The Central Pacific Railroad, soon to become Southern Pacific, arrived at campsites called Nutglade, then Cedar Flat, and then became a town called Pusher before being re-named Dunsmuir in honor of Alexander Dunsmuir. The Depot building was simply an old boxcar. S.P. built a more permanent Depot in the 1880’s which survived into the mid 1970’s. Sadly, the original wooden Southern Pacific Depot was demolished in 1973. Today, all that remains are the turntable, the CTC Annex and the vault.
The old depot served as the ticket and baggage office plus headquarters for the Superintendent of the Shasta Division.

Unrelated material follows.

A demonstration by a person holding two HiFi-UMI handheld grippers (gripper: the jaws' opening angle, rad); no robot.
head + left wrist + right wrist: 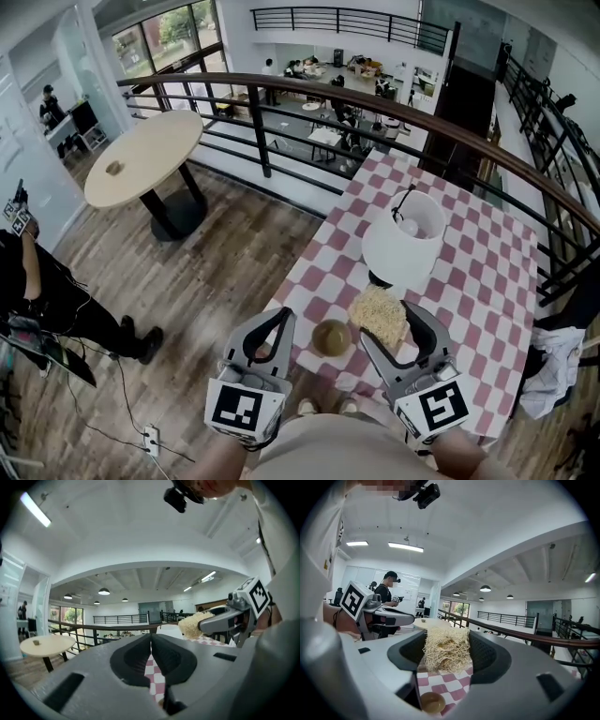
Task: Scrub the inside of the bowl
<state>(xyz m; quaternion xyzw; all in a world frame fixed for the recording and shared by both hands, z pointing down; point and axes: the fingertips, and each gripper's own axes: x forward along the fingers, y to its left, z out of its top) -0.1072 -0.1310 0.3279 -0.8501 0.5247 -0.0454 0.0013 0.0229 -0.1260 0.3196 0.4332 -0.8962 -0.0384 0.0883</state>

The Chief Dispatcher knew the trains and engine crews; he was the nerve center for train movement.
In late 1941, fifteen dispatchers were busy working at the Dunsmuir Depot, which was divided into five districts, Gerber to Redding and Modoc line, Redding to Dunsmuir, Dunsmuir to Black Butte, and Black Butte to Ashland, Black Butte to Klamath Falls and Klamath Falls to Crescent Lake. The train dispatcher’s office was closed in 1965.
Other offices and service facilities for the steam locomotives included offices of the roadmaster, bridge and building operations, water and fuel, signal department, master mechanic and master car repairer, foreman of the roundhouse, and Special Agents (railroad police).